When I met Devon, she helped me to see that my world didn't have to end the night my parents died. I didn't have to live with constant pain hanging over my head. Instead, she helped get back up and hold on to the hope for a better future, to know that I could and would be truly happy again. I am determined to do the same for her and Derek.I won't let the grief they feel over losing their mom overpower them. Instead I will be the source of comfort they were for me. I'll help them find their happiness again.


Tomorrow is Sunday and they are coming over like usual. I have major plans for us tomorrow and hopefully I will be able to show them that they are not alone, and that happiness can and will come back.
--

Devon

I never thought I would be able to get over the death of my mother. She was my rock, she was the foundation of our family and the one who kept us going. My mother never failed to make me happy, every day I spent with her was amazing. To lose someone you were so close to is like losing a part of yourself. I'm glad I had my brother and my best friend to help me through my grief.

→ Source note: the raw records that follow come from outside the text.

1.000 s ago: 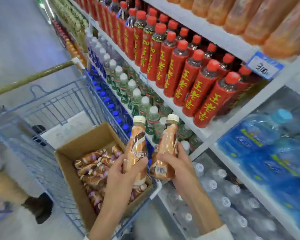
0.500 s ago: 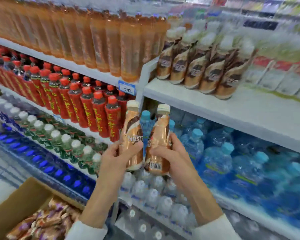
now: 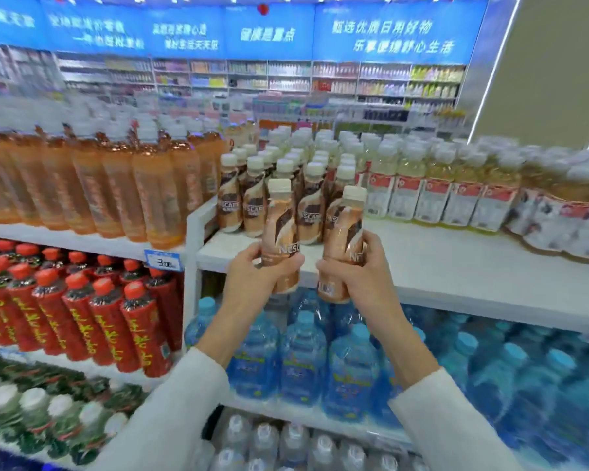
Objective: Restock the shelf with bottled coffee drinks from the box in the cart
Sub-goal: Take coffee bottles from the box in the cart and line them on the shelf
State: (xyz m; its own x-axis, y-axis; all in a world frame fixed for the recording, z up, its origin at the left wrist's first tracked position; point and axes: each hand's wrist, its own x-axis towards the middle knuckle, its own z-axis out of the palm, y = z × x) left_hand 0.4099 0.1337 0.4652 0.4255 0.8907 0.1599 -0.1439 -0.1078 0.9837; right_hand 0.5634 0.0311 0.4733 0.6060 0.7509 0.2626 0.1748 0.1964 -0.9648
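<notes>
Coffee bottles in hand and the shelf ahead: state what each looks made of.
Coffee bottles: probably plastic, wrapped in a glossy printed sleeve that catches highlights, matte cream cap. Shelf: smooth white board, painted metal or laminate, unclear which.

- Glossy printed plastic film over coffee bottles, with matt cream plastic caps.
- Smooth, matt white on shelf.
- Clear, shiny plastic on water bottles.
- Soft white cloth on sleeves.
</notes>
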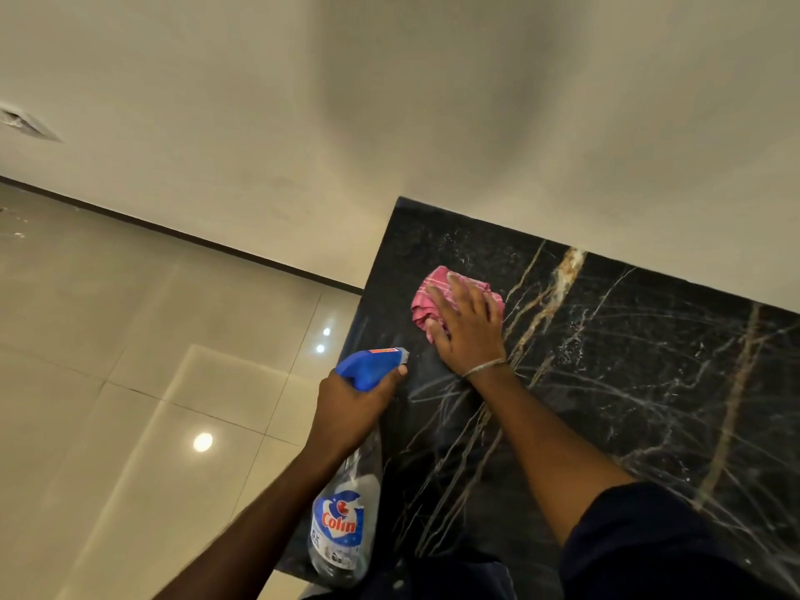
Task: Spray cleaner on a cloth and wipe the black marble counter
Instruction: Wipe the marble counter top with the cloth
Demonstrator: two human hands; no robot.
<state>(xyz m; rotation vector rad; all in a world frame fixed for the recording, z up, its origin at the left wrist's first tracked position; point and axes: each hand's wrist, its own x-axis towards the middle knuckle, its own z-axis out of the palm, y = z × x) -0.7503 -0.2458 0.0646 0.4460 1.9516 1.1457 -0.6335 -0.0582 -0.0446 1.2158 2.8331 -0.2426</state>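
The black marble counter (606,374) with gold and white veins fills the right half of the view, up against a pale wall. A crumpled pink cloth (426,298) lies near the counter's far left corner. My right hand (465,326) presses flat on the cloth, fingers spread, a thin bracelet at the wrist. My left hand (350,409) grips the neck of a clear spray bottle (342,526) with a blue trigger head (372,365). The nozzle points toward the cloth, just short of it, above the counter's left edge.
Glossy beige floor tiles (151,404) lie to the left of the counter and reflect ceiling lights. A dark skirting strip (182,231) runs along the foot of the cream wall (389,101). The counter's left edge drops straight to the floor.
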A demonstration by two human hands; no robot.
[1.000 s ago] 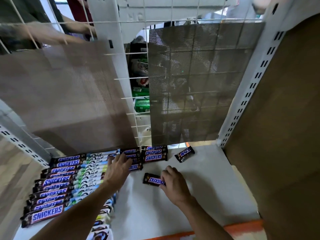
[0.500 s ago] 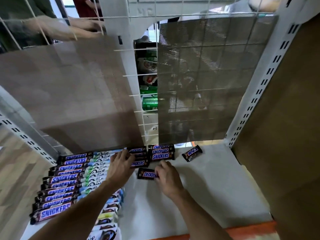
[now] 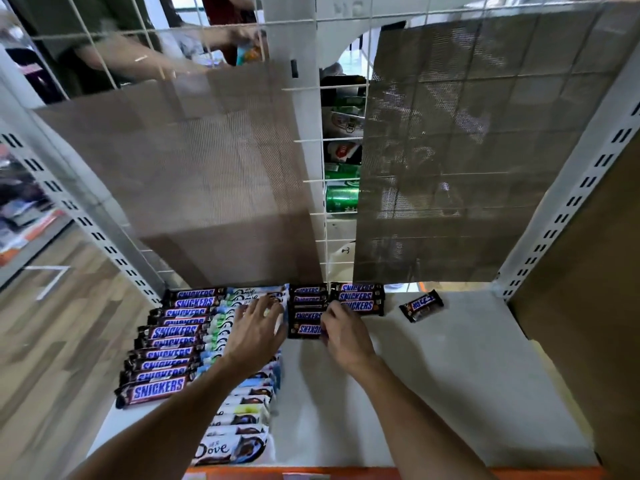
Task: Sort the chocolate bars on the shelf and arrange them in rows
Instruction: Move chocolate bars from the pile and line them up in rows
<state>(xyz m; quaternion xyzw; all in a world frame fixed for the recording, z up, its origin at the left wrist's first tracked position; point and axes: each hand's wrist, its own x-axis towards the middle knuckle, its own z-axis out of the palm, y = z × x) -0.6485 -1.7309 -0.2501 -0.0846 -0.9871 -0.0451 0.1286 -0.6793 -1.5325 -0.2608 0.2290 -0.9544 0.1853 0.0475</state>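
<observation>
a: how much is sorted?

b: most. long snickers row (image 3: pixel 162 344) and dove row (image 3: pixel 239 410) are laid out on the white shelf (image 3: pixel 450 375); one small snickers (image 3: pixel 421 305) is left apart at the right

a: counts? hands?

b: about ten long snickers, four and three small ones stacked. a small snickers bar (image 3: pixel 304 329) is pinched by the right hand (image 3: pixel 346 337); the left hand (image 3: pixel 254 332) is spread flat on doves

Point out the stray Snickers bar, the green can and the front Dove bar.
stray Snickers bar (image 3: pixel 421 305), head view, wrapper middle.
green can (image 3: pixel 342 199), head view, its side.
front Dove bar (image 3: pixel 230 448), head view, wrapper middle.
</observation>
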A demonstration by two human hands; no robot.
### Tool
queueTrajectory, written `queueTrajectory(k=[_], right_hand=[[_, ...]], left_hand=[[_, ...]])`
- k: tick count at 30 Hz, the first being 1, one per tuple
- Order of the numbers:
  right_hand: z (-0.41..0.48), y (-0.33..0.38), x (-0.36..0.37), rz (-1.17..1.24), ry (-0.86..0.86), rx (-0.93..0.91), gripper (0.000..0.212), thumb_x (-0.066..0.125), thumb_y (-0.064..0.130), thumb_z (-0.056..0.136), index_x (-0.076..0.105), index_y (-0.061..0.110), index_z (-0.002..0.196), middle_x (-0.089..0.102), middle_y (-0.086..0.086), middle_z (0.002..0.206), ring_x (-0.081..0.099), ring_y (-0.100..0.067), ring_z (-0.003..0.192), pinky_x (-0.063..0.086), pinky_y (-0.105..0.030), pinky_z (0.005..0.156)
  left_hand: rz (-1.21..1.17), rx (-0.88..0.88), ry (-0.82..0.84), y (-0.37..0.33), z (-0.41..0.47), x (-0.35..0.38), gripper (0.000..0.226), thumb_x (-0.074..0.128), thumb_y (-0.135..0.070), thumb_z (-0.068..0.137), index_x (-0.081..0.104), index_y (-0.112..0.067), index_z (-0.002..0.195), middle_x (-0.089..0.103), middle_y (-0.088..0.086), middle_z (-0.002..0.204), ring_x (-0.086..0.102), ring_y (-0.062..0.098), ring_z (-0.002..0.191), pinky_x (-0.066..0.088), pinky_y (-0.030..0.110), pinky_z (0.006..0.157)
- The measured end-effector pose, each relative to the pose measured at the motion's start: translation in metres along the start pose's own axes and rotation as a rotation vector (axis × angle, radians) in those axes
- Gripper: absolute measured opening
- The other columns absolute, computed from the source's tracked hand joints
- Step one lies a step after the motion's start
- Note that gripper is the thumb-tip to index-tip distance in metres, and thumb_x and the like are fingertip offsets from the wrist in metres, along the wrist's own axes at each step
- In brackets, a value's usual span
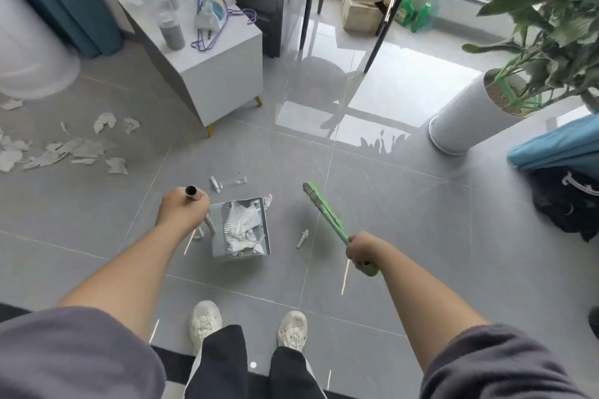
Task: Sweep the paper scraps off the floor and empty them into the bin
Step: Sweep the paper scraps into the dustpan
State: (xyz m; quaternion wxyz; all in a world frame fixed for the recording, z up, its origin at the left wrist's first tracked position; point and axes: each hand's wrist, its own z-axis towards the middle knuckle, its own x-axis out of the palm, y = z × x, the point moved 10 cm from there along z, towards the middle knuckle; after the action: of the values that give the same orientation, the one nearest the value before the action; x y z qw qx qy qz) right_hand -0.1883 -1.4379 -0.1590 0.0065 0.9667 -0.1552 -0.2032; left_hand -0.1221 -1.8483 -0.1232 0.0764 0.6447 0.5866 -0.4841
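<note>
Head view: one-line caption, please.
The left hand holds the scrap-filled dustpan by its handle, right hand grips the green broom beside it, more paper scraps litter the floor at left.

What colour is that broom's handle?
The broom handle is bright green, shown best in the head view.

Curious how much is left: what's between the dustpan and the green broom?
One small white scrap lies on otherwise bare tile between the dustpan and the green broom, shown in the head view.
</note>
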Motion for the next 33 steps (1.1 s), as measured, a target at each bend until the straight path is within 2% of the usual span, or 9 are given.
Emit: queueTrajectory(k=[6,8,11,14,18,23,26,30,33], right_hand=[[0.029,0.064,0.015,-0.261,-0.098,-0.002,0.043,0.037,0.003,0.091,0.047,0.006,0.132,0.043,-0.005,0.076,0.046,-0.018,0.057,0.038,-0.026,0.042],[0.037,0.097,0.020,-0.304,-0.129,-0.034,0.047,0.040,0.005,0.092,0.044,0.011,0.138,0.048,-0.006,0.085,0.051,-0.022,0.069,0.047,-0.029,0.053],[0.051,0.132,0.036,-0.369,-0.112,-0.059,0.053,0.042,0.009,0.090,0.042,0.017,0.142,0.057,-0.010,0.117,0.060,-0.029,0.097,0.054,-0.037,0.084],[0.050,0.141,0.057,-0.464,-0.077,-0.033,0.053,0.038,0.012,0.089,0.043,0.018,0.141,0.056,-0.009,0.123,0.061,-0.030,0.107,0.052,-0.041,0.092],[0.029,0.133,0.054,-0.553,-0.071,-0.012,0.050,0.037,0.011,0.089,0.046,0.018,0.138,0.049,-0.004,0.101,0.054,-0.027,0.086,0.049,-0.034,0.078],[-0.002,0.108,0.017,-0.529,-0.068,0.048,0.052,0.033,0.007,0.091,0.048,0.022,0.138,0.047,-0.003,0.100,0.052,-0.022,0.073,0.046,-0.028,0.063],[-0.006,0.067,0.009,-0.365,-0.070,0.127,0.055,0.029,0.006,0.089,0.047,0.022,0.139,0.050,-0.004,0.083,0.047,-0.016,0.053,0.039,-0.024,0.045],[0.006,0.020,0.023,-0.119,-0.037,0.199,0.049,0.028,0.004,0.088,0.049,0.008,0.132,0.048,-0.009,0.065,0.043,-0.019,0.050,0.036,-0.025,0.049],[0.020,0.005,0.046,0.057,-0.021,0.255,0.031,0.031,0.002,0.085,0.054,0.001,0.106,0.047,-0.009,0.059,0.043,-0.019,0.048,0.035,-0.025,0.048]], left_hand=[[0.080,0.024,-0.031,0.025,0.058,-0.032,0.031,0.046,-0.024,0.085,0.070,-0.004,0.083,0.069,0.017,0.088,0.060,0.036,0.084,0.045,0.032,0.071],[0.093,0.054,-0.004,0.030,0.075,-0.043,0.028,0.050,-0.024,0.085,0.070,-0.005,0.081,0.069,0.017,0.089,0.054,0.031,0.077,0.043,0.031,0.067],[0.139,0.099,0.033,0.031,0.100,-0.064,0.024,0.053,-0.020,0.085,0.072,-0.007,0.078,0.067,0.015,0.083,0.049,0.029,0.076,0.039,0.031,0.062],[0.174,0.145,0.063,0.027,0.122,-0.082,0.024,0.052,-0.020,0.085,0.073,-0.009,0.078,0.069,0.013,0.082,0.057,0.034,0.082,0.043,0.031,0.066],[0.193,0.179,0.134,0.017,0.134,-0.081,0.025,0.049,-0.019,0.082,0.072,-0.011,0.076,0.068,0.009,0.077,0.061,0.034,0.086,0.047,0.031,0.068],[0.236,0.235,0.189,-0.004,0.124,-0.067,0.026,0.046,-0.022,0.071,0.070,-0.011,0.071,0.069,0.008,0.072,0.057,0.031,0.075,0.054,0.034,0.074],[0.239,0.256,0.225,-0.015,0.112,-0.051,0.027,0.046,-0.021,0.072,0.072,-0.011,0.073,0.071,0.007,0.073,0.065,0.032,0.083,0.057,0.035,0.077],[0.293,0.290,0.229,-0.028,0.099,-0.027,0.037,0.036,-0.026,0.069,0.067,-0.005,0.073,0.070,0.015,0.080,0.063,0.037,0.082,0.055,0.034,0.070],[0.335,0.285,0.225,-0.026,0.096,-0.012,0.037,0.034,-0.026,0.068,0.063,-0.004,0.072,0.070,0.018,0.081,0.064,0.038,0.083,0.050,0.031,0.064]])
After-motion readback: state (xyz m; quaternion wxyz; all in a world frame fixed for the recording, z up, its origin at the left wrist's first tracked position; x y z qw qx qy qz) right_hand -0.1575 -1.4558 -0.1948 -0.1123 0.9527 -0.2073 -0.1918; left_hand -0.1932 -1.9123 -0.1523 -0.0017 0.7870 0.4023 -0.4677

Cassie really helped me through that troubling time in my life. She told me that she understood, that she had been where I was and knew what I was going through. She knew that telling me she was sorry wouldn't help, instead she sat me down and talked about her own parents. That Sunday night was an eye opener for me, Cassie was able to talk about how much she loved her parents and how much it affected here when she lost them. But to see how Cassie managed to bounce back and be happy motivated me to do the same. 

It was not over night, it took long for me to feel as if I were even close to getting better. But luckily Cassie and Derek were there to help me every step of the way. Now, nearly three years later I am happy to say that talking about my mom brings a smile to my face, although I miss her like crazy, I am able to look back fondly at our memories with her. 

I hope my story helps those who go through what I have, that they recognize that what helped me wasn't just time, but friends that were there for me. They comforted me in my time of grief, cried with me, laughed with me, and most importantly loved me. Cassie is my best friend and my sister, there is nothing I can't do with her by my side.